Genderless Voice Names

Nicknames have been provided for each genderless voice to help with distinguishing them from the names of their base Polly voices.

Four Alexa Voices- ASK/CLI and Skill Building Platforms

The SSML tags used are Voice, Lang, and Prosody (Pitch, Rate and Volume).

Three Prosody tags are combined into one larger tag to minimize nesting of SSML tags. Example opening and closing tags:

<prosody pitch="-27%" rate="95%" volume="+0dB">

</prosody>

A parameter for volume is included as you may need to adjust a voice’s volume relative to other voices and sound effects.

SSML tags which are not included are Emphasis and Whispering, however these are worth working with when refining or designing new voices.

1. Jordan

Jordan’s voice

Base Voice: English, US: Joanna, Female

Opening and closing SSML Tags:

<voice name="Joanna"><lang xml:lang="en-US"><prosody pitch="-27%" 
rate="95%" volume="+0dB">

</prosody></lang></voice>

If you are working with ASK/CLI, you may need opening and closing speak tags to wrap around everything. Skill builders such as Voiceflow usually don’t require Developers to include them, as they are added behind the scenes by the UI. If you need them, the Speak tags are as follows:

<speak>
</speak>

When testing voices, the Alexa Developer Console (ADC) Voice & Tone Simulator works pretty well. If you are not familiar with it, here is a tutorial:

How to Enhance Alexa with SSML using the Voice and Tone Simulator

This is what the the SSML tags for Jordan looks like in the Voice & Tone Simulator:

Alexa Developer Console Jordan Configuration Screen 1
Alexa Developer Console Jordan Configuration Screen 1

The red bubbles highlight that we are in the ADC Test section, with Voice & Tone selected. The SSML tags and text we are working with are in the window, and towards the bottom we can see we are working with the English (US) Language/region.

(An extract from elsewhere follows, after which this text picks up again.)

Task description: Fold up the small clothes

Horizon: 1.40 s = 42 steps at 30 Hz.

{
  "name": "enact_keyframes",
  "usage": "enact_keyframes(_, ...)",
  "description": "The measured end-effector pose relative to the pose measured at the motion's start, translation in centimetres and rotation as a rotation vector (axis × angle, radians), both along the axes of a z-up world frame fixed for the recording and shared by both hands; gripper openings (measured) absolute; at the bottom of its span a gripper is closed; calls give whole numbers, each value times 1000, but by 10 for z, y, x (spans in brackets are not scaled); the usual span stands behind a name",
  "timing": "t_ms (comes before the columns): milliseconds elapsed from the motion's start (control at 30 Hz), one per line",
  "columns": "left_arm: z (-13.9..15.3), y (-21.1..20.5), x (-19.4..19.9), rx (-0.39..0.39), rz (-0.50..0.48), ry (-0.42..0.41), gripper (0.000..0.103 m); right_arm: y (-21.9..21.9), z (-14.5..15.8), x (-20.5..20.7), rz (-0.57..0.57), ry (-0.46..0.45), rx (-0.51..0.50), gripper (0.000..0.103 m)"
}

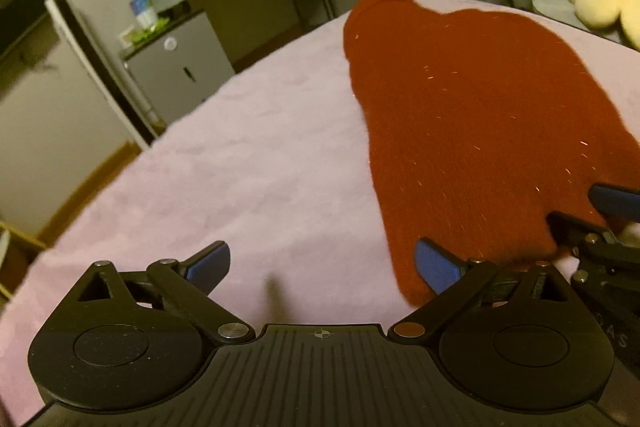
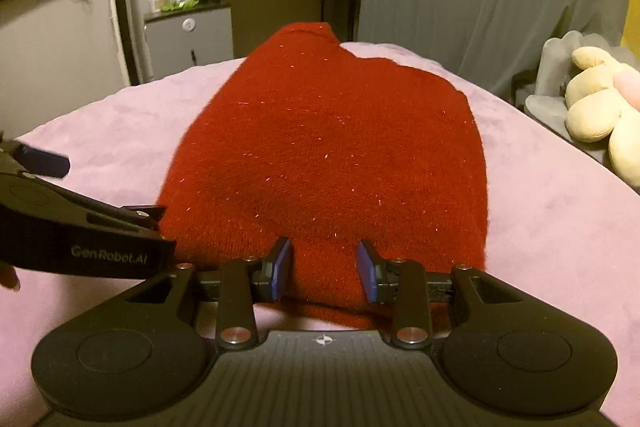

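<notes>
"GenRobot.AI" tool (image 2: 56, 163) (beside red knit (image 2: 328, 155))

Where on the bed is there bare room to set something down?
Bare purple bedspread lies left of the red knit garment, and a strip on its right toward the plush toy. The near hem is crowded by both hand-held grippers, left and right.

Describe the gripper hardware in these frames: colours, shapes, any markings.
Both are the same build. The left gripper and right gripper have matte black bodies with a ribbed centre panel, a small crosshair mark, two round side housings and silver pivot pins on black linkage bars. The fingertips carry blue pads. White "GenRobot.AI" lettering shows on the left unit's side. No cables are visible.
</notes>
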<state>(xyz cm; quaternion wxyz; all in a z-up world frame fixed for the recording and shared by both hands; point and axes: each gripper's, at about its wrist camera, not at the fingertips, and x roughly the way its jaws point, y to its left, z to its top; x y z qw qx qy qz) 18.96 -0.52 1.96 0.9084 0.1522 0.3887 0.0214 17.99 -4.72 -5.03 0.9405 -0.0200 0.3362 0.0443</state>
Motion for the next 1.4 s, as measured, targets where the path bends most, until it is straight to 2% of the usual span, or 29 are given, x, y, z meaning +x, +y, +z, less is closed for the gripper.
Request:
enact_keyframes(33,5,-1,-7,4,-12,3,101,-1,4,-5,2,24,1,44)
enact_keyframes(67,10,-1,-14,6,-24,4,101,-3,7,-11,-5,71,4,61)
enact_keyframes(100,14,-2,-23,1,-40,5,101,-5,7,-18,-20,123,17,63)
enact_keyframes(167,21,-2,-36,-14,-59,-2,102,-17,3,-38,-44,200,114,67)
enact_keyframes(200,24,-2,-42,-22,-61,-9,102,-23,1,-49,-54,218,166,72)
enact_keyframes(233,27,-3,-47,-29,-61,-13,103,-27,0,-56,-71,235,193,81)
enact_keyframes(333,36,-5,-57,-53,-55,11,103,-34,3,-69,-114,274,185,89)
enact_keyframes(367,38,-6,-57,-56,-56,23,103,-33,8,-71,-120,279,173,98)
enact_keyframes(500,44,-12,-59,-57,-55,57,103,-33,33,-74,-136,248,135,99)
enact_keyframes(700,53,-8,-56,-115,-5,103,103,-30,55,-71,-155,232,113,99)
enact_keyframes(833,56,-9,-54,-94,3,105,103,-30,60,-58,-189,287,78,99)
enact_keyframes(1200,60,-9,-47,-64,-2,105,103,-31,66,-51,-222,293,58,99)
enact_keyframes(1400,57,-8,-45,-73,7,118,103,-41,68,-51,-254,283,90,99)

Let’s take a closer look at Jordan’s configuration:

Alexa Developer Console Jordan Configuration Screen 2
Alexa Developer Console Jordan Configuration Screen 2

Lines 1-3 are the opening SSML tags, and lines 11 and 12 are the closing tags. The content in between these tags is recited as speech. Please note that the window doesn’t auto-expand, and so I added some line breaks for visibility.

This is a handy tool when working with your own text. You can also add refinements such as SSML for phonemes, breaks and other effects to improve how things sound.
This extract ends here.